Symbolism if it delivers can be a boon, at least that is what the government might be wishing and hoping for in its zeal to be doing something about the burgeoning fuel bill. However to levy it illogically as many in the industry feel is yet again showing a return to knee-jerk methods of the past, given that the automotive industry is always the best whipping boy around.
The additional surcharge of Rs 15,000 on cars sporting engines from 1500cc to 1999cc and Rs 20,000 for cars above 2000cc in fact works out even more to the car buyer when computing the on-the-road pricing of the vehicle he or she intends to buy from tomorrow. The cascading effect when VAT, insurance and road tax is computed means the hike will be much more.
And when one considers the overall market for cars with engine capacities exceeding 1500cc is around 25-27% of overall car sales, it is clear that penalising this set is not about to put a smile on the faces of the petroleum ministry. It is a knee-jerk reaction at best and when actually the subsidies should have been cut elsewhere, and a more realistic pricing approach to petroleum products arrived at, the excise duty surcharge is again a burden which will scupper the chances of the automotive industry in the country which is just about getting ready to battle the challenges it faces on the technological front.
Jnaneswar Sen, V-P at Honda Siel Cars India, said the step will impact demand in the luxury car segment and would affect purchasing decisions, even though these are bought by the so-called 'affluent sections'. "As a manufacturer, we prefer uniform playing ground for all kinds of vehicles," Sen said. Some of the popular models of Honda like Civic and Accord would fall under the new excise regime.
"It is not a good thing for the auto industry. We are already under pressure due to a variety of negative factors like high interest rates and fuel costs," said Arvind Saxena, marketing head of Hyundai Motor India, adding government's intention of higher collections may not yield much dividends as demand for the targeted vehicles may fall due to the higher costs. "If the sales drop, the realisations for the government will also come down."
Consider this: Cumulative annual sales of the vehicles covered under the higher excise duty would be around 2.5 lakh units. So, the collection that government makes from new excise is around Rs 500 crore, which is just 0.1% of the Rs 500,000 lakh crore target of total tax collections.
Doing the maths and arriving at the sum recovered from the automotive segment in this manner is just a drop in the ocean. Why not take a larger and more holistic approach to tackle the fuel bill where the costs are shared down the line and in equal proportion?

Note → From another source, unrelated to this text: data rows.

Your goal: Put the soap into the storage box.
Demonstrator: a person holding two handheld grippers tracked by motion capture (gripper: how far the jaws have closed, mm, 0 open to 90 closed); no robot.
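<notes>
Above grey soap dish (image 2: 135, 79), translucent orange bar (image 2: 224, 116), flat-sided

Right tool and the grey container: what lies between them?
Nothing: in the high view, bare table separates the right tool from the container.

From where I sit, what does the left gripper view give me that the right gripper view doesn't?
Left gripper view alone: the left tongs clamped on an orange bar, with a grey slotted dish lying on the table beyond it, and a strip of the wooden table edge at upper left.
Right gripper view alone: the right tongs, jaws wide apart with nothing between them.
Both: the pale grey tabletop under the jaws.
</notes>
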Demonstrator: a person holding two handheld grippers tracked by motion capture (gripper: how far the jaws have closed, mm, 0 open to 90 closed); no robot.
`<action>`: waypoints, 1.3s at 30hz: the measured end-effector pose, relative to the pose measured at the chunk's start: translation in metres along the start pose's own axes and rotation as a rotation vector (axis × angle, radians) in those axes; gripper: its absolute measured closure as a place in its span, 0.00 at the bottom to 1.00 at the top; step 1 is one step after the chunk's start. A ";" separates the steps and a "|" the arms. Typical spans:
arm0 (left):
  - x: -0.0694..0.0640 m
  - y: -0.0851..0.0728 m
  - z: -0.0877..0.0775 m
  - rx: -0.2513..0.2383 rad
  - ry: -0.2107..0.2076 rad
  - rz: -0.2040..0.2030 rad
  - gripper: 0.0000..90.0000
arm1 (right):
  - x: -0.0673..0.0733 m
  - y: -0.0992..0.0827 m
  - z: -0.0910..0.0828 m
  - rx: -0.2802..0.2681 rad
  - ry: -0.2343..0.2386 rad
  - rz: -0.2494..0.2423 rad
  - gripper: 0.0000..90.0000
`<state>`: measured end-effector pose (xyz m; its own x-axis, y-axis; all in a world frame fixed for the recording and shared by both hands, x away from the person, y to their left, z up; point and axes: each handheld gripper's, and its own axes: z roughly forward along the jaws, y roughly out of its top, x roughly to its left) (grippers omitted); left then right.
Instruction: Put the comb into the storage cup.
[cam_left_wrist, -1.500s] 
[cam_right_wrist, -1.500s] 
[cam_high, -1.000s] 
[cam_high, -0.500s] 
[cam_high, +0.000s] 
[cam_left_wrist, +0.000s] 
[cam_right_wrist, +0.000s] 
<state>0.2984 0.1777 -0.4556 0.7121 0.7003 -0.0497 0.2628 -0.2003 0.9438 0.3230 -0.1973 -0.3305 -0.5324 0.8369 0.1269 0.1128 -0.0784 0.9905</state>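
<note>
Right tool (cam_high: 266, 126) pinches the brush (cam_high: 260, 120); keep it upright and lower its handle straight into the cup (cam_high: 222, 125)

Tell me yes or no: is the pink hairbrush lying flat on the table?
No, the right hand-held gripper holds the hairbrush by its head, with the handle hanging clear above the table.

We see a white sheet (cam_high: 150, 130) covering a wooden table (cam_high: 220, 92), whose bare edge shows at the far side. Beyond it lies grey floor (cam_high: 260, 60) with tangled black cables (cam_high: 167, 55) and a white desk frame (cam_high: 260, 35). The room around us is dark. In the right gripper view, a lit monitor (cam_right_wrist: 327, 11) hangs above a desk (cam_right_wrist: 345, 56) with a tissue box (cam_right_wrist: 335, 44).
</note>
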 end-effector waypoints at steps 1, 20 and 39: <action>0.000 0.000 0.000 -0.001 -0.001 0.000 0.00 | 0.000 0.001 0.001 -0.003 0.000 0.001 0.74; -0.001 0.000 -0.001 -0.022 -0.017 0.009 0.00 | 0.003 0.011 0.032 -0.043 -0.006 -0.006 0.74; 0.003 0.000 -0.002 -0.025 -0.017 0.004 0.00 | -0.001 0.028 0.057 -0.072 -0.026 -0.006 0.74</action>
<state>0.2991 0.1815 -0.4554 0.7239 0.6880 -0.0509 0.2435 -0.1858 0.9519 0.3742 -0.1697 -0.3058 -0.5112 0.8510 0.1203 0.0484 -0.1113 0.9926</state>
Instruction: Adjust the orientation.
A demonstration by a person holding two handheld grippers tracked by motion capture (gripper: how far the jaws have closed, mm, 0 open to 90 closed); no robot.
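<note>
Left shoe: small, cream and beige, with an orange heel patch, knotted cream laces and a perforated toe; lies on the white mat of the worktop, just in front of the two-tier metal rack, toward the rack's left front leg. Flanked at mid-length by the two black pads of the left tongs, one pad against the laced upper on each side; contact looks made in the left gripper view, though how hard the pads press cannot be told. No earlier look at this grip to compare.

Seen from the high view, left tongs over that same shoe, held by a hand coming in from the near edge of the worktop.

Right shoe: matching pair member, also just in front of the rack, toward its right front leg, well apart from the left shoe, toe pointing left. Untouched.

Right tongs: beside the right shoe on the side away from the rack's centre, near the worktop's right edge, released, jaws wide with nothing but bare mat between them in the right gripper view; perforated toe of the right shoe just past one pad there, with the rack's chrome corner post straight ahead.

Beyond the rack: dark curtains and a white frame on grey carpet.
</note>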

The time has come for that and not for moves like this.
While the industry has made major strides in its efforts to deal with the vexed subject of fuel economy in an emphatic manner but the true advantages of all the technological brilliance have been washed away by inept handling of fuel products (quality and quantum dispensed), the abject lip service to disciplining in-town traffic flow, stronger policing and licensing measures, lack of driver training and what have you. Addressing these will only help society to benefit from the engineering efficiency of the Indian automotive industry. And also of course lessen the fuel consumed with lower emissions. Sadly skewed symbolism appears to have triumphed once again and the automotive industry seems to be paying the price for it.